Just my take on it, when factory tanks came out that use premade coil heads that started offering bigger airflow and multiple coils for direct lung they adopted the term 'subohm tank'. Up until then most factory coils were for mtl tanks and had resistances ranging from 1-2.8 ohms. The bigger airflow with heftier coils and bigger cloud production were all ones you had to build yourself. They took direct lung and cloud chasing mainstream with easy factory coils people didn't have to build/wick. Technically any tank with a resistance below 1 ohm is a subohm but it helps differentiate between one you build yourself and one you pop premade coils into.
As others said, rta is a rebuildable tank. The deck accepts only individual coils whether you make them yourself or buy them in a package from geekvape or demoncoils or buy them handmade from folks who sell them. It's a separate coil and you have to wick it. An rda is the same in terms of installing coils then wicking them but lacks a tank, it's just a top cap with no chimney.

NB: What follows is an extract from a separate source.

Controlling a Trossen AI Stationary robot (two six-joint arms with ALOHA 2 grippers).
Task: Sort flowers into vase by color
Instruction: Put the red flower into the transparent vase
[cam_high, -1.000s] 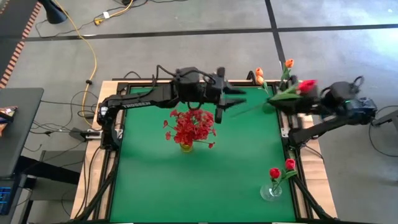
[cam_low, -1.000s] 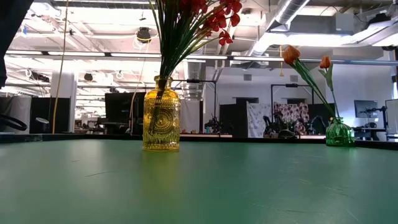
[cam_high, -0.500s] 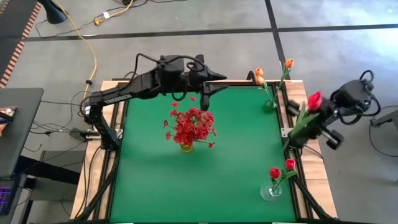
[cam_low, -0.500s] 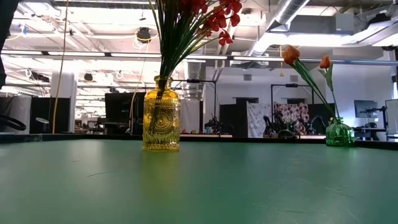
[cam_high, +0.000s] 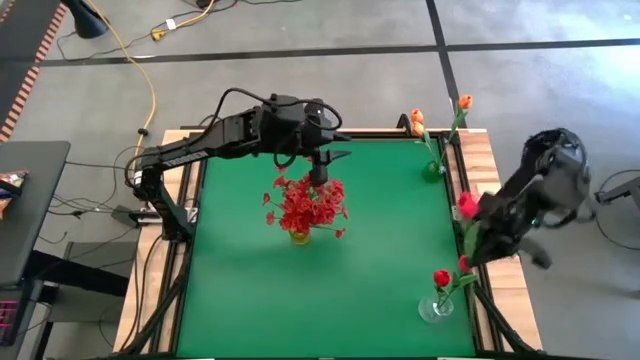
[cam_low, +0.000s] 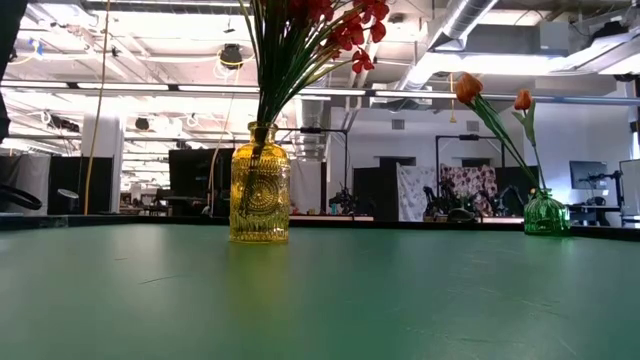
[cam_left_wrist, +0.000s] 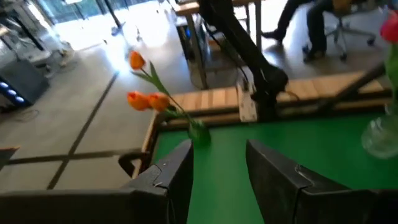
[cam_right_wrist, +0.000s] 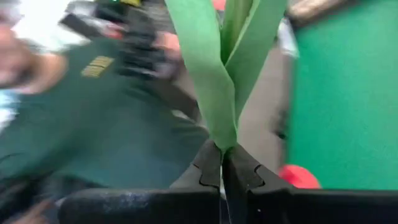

They started using the term 'rba' for addon decks to subohm tanks like the smok tfv8 baby beast, big baby etc. In place of the factory coil head they made a small velocity type deck that fits them and allows you to convert the subohm tank to an rta. Rba is just a generic term that covers anything you can rebuild yourself, whether it screws into a baby beast, whether it's a serpent smm or a dead rabbit. On something like the baby beast, if using the rba deck it's essentially an 'rta' since it becomes a rebuildable tank. True rta's or those usually called rta's are exclusively build it yourself. If you opt to use the premade cartridges with coils and wick already stuffed inside, just screw in and go, it's a subohm tank.
Rta's, rdta's, rsa's and rda's are all included under 'rba' since they're all rebuildable by the user. Ie you can tinker with the coil/wick separate. The other terms just go further to differentiate what type of ReBuildable Atomizer it is. Is it a tank, a squonk compatible, a plain dripper, a dripper with a tank below the deck.